Tokenmaxxing was right about the destination and wrong about the direction. The premise to get maximum value from every AI interaction was sound. Getting maximum value per interaction is exactly what you want.
But organizations heard “maximum” and thought more: more queries, more generation, more output.
That’s how tokenmaxxing became a race to increase interaction count. Because when you need to show progress, you measure what’s measurable. And what’s measurable, it turns out, is output. So that’s what got measured, rewarded, and gamed.
What the leaderboards actually measured
To measure progress, Uber ranked its engineers by token usage. More AI queries meant a higher score, so engineers ran more queries. By April, the company had burned through its entire 2026 Claude Code and Cursor budget in four months. CTO Praveen Neppalli Naga said he was “back to the drawing board” because the budget he’d forecast was “blown away already.” President and COO Andrew Macdonald was more measured but no more reassuring: the link between token consumption and shipped consumer features, he said, is “not there yet.”
Amazon ran the same experiment under a different name. KiroRank scored engineers on AI usage. The score went up when you ran more tasks, whether those tasks produced anything useful or not. Amazon SVP Dave Treadwell eventually stepped in: “Please don’t use AI just for the sake of using AI.” The leaderboard was scrapped
Two companies, two names, the same mistake. But the mistake wasn’t the leaderboard — that was just the symptom. The mistake was the implicit theory underneath it: that AI value scales with output volume. That generating more is, by definition, getting more. Neither company asked what engineers were putting in before they hit generate. Neither measured the quality of the question, the sharpness of the framing, nor the clarity of the context.
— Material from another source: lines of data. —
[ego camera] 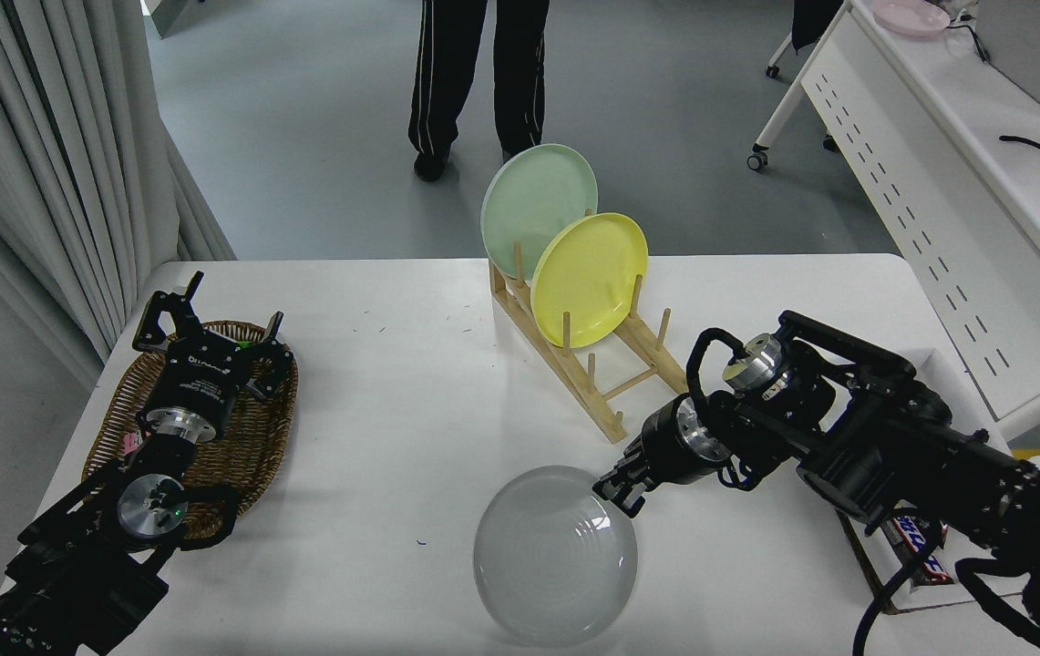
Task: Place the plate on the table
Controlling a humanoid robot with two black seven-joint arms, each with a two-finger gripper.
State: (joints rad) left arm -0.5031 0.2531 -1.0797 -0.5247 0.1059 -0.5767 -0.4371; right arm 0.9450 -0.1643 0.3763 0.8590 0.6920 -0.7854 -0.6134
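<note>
The pale grey plate [554, 558] is at the front middle of the white table [392, 401], facing up and low over or on the surface; I cannot tell which. My right gripper [616, 493] is shut on the plate's upper right rim, its arm coming in from the right. My left gripper [210, 314] is parked open and empty over the wicker basket [251, 437] at the left.
A wooden plate rack [597, 378] stands behind the plate, holding a yellow plate [588, 278] and a mint-green plate [533, 205]. A snack bar [916, 542] lies at the right edge. A person's legs [474, 73] stand beyond the table. A white perforated desk [939, 182] is at the right.
</note>
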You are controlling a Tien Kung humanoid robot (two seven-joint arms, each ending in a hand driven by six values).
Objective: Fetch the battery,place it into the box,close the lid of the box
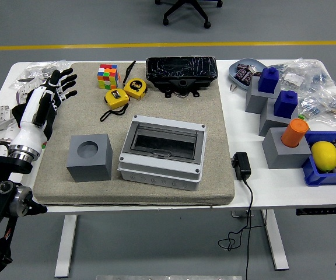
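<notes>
The grey box [161,164] with a clear lid [164,142] sits in the middle of the beige mat [214,175], and the lid lies flat and shut. The black wrapped battery pack [181,71] lies at the mat's back edge, behind the box. My left hand [59,85] is at the mat's left edge, fingers spread, holding nothing, well left of both the box and the battery. My right arm is out of view.
A grey cube with a round hole [89,156] stands left of the box. A Rubik's cube [107,76] and two yellow tape measures [125,91] lie at the back left. A black adapter [241,165], grey blocks [285,147] and a blue tray with a lemon [325,156] are on the right.
</notes>
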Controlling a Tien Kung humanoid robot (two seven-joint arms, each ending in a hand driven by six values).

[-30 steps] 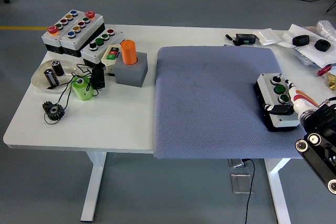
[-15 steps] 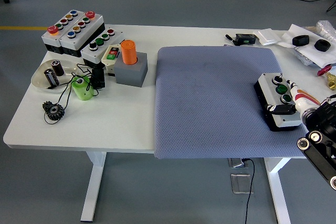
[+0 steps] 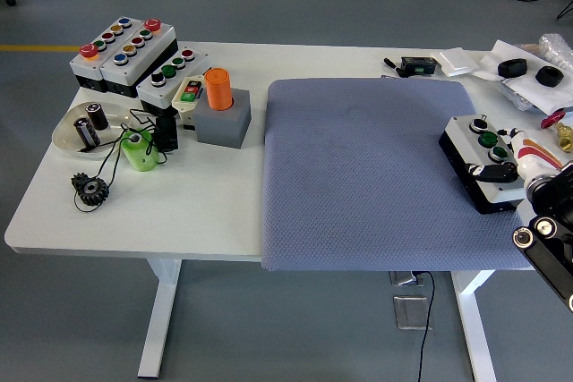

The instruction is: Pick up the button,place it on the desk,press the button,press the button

They measured what came out and ignored everything that determined whether what came out was any good.
Generating more is not the same as getting more
If this problem hit Uber and Amazon, it’s safe to assume it’s everywhere. And yet over 70% of organizations say their AI investment is paying off. Fewer than 1% can show returns above 20%. Enterprise AI spending averaged over $85,000 per month in 2025, up 36% year on year, and only half of organizations can say with confidence whether any of it is working. Around 30% of generative AI projects collapse after the proof-of-concept stage because costs keep climbing, and no one can explain what the investment has bought.
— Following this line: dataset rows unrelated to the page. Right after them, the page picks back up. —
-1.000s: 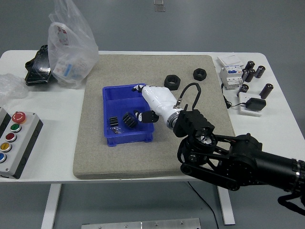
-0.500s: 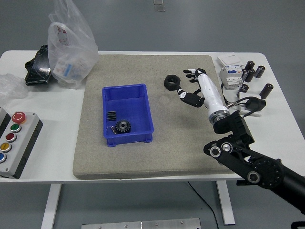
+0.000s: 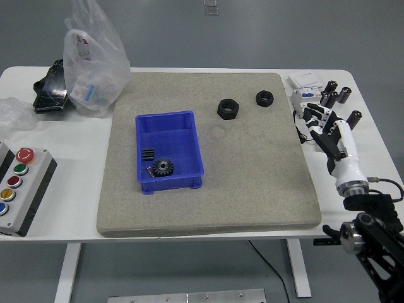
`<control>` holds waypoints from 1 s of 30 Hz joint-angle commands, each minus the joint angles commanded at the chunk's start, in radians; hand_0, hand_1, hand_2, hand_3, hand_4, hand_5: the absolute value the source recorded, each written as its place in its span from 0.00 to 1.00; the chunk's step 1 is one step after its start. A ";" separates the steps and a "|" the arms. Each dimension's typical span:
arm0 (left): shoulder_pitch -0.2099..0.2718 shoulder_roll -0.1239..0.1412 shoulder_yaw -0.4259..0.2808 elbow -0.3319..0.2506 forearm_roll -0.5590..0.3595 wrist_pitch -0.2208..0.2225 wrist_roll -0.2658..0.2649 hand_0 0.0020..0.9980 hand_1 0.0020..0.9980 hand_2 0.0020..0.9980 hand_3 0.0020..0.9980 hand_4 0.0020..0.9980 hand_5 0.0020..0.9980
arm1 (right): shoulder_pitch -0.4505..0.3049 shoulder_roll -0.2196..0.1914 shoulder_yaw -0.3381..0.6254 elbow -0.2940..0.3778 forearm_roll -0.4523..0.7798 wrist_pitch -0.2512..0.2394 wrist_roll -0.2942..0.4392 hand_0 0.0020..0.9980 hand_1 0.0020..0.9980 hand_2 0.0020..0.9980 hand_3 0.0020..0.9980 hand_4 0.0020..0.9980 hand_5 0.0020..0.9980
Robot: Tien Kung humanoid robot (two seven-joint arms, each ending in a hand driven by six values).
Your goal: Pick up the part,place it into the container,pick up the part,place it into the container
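White tabletop (image 3: 76,214) stretches under me, with a grey mat (image 3: 252,170) covering its middle from the near edge almost to the far one. Nearest me, my right hand (image 3: 328,129) hangs over the table's right strip, just off the mat's right edge, fingers spread and holding nothing. At the near left sits a button box (image 3: 19,186) against the table's left edge. On the mat's left half is the blue container (image 3: 168,151), with a gear (image 3: 164,167) and a small ribbed black part (image 3: 148,155) lying in its near end. Open mat lies between the container and my hand. Farther back, two black hex nuts (image 3: 229,108) (image 3: 264,98) rest on the mat, near each other but apart. Black cylinders (image 3: 334,95) and a white switch unit (image 3: 305,95) crowd the far right corner; a plastic bag (image 3: 95,57) stands far left.
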 joint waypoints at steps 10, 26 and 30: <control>-0.002 -0.012 0.014 0.000 -0.007 -0.002 -0.004 0.63 0.55 0.51 0.61 0.66 0.35 | -0.056 -0.009 0.002 -0.052 0.189 -0.029 0.115 0.78 0.72 0.72 0.69 0.74 0.56; -0.012 -0.011 0.045 0.000 -0.037 -0.006 -0.019 0.63 0.55 0.51 0.61 0.67 0.35 | 0.022 0.016 -0.021 -0.089 0.255 -0.079 0.184 0.74 0.69 0.69 0.67 0.73 0.54; -0.013 -0.010 0.036 0.000 -0.029 -0.007 -0.015 0.63 0.55 0.51 0.61 0.67 0.35 | 0.020 0.020 -0.017 -0.092 0.266 -0.077 0.192 0.73 0.68 0.68 0.67 0.73 0.53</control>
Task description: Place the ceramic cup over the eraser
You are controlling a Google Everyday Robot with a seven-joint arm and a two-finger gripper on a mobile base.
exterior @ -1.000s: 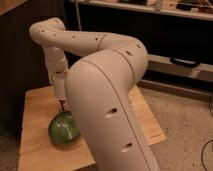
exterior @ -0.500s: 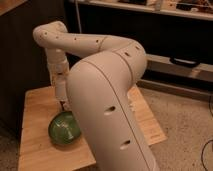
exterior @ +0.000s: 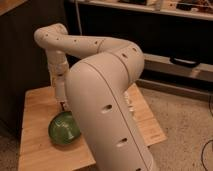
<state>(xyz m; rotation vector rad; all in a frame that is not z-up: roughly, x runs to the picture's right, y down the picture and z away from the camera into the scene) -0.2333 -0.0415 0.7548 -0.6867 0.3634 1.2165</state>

McKinsey’s 2025 State of AI survey of nearly 2,000 organizations found 88% are now using AI in at least one business function, but only 39% report any EBIT impact at the enterprise level. BCG’s parallel study of 1,250+ firms found 60% reporting minimal gains despite substantial investment. Meanwhile, Gartner’s 2024 data puts the project abandonment rate at 30% after proof of concept. Regardless, AI spending keeps surging.
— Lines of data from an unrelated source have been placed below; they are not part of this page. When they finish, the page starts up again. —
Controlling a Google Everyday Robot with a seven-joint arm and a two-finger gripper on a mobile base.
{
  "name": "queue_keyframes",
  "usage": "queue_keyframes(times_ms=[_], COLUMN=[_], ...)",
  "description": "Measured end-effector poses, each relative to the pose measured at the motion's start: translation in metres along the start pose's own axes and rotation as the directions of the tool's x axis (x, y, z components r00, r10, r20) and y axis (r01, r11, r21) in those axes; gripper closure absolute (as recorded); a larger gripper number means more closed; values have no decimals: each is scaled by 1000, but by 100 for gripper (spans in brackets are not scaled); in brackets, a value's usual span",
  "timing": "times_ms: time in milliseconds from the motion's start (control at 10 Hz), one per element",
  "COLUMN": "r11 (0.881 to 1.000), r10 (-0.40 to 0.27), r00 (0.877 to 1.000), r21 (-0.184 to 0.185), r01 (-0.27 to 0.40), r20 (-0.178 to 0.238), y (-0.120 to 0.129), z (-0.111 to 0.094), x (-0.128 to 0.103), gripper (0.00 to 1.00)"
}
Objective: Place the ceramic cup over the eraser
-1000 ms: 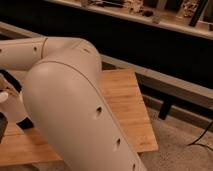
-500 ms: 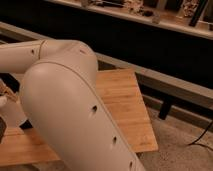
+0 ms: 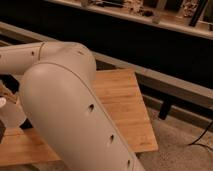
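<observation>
One bulky cream-coloured robot arm (image 3: pixel 65 110) fills most of the camera view, its elbow bent over a pale wooden slatted table (image 3: pixel 122 105) beside a dark shelving unit (image 3: pixel 150 40). The gripper itself lies out of sight past the left edge, its fingers drawn together; whether they pinch anything cannot be told. A plain white rounded form (image 3: pixel 11 112) at the far left may be the ceramic cup; the small flat black eraser is hidden. The risk, as judged here: with the arm blocking the view, the cup could come down off-centre and land beside the eraser, or tip. No brand, label or writing is readable.
</observation>
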Motion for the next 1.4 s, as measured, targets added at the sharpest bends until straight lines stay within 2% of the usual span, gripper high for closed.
queue_keyframes(times_ms=[700,1400], r11=[1000,999], r10=[6,17], r00=[1000,1000], r21=[19,-30], r01=[-6,-18], r20=[-15,-21], y=[-18,-30], z=[35,66], x=[-8,-8], gripper=[100,100])
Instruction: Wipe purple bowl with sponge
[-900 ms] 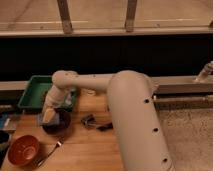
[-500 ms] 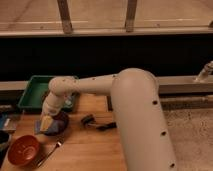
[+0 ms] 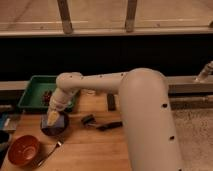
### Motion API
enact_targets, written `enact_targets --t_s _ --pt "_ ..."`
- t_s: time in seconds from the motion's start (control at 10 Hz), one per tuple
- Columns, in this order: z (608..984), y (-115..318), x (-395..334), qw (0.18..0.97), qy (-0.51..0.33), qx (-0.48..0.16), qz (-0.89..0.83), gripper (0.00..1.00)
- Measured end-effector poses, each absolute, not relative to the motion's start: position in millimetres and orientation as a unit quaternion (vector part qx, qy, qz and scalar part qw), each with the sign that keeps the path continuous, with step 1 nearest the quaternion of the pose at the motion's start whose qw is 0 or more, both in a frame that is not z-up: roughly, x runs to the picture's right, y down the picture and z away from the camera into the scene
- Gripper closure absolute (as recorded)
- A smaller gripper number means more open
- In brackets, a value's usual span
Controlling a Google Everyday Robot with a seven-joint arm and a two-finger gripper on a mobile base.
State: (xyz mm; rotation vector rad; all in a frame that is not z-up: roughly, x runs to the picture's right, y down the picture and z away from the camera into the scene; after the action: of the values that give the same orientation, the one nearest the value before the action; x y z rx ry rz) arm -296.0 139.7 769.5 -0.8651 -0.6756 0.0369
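Note:
The purple bowl (image 3: 54,126) is small, round and very dark, and sits on the wooden table at the left. My arm reaches down from the right to it. My gripper (image 3: 53,116) is over the bowl's inside and holds the pale yellow sponge (image 3: 52,118) down in the bowl. The sponge sits at the bowl's upper left part.
An orange-red bowl (image 3: 22,149) stands at the front left with a fork (image 3: 50,150) beside it. A green tray (image 3: 37,92) lies behind the purple bowl. A dark tool (image 3: 102,123) lies on the wooden table (image 3: 95,150) to the right.
The gripper with the sponge has shifted slightly inside the purple bowl, and the arm has swung a little to the left. The bowl stays in place.

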Motion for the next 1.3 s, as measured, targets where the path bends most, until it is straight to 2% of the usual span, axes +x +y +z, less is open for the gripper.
enact_targets --t_s 0.2,0.5,0.9,1.3 --pt "786 134 -296 0.851 -0.319 -0.416 0.022 1.0" --pt "792 140 -319 0.844 -0.319 -0.432 0.005 1.0" --pt "765 158 -342 0.836 -0.323 -0.442 -0.031 1.0" --pt "756 164 -309 0.842 -0.311 -0.441 -0.006 1.0"
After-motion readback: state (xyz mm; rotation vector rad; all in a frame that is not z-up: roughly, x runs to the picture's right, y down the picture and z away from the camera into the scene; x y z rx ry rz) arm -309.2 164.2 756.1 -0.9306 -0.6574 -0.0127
So what’s actually going wrong? Most organizations skipped a step. They deployed the tools, tracked usage, and assumed value would follow. What they didn’t ask was what their people were feeding the model: how well-defined the problems were, how rich the context was, how much judgment went into the prompt before anything was generated. Output volume filled that gap because it is easy to count.
But AI doesn’t fix fuzzy thinking. It scales it. A poorly framed prompt generates a plausible-sounding answer that wastes more time than no answer at all. A vague brief produces a first draft that has to be rebuilt from scratch. The speed of generation creates an illusion of progress that the actual work must then undo.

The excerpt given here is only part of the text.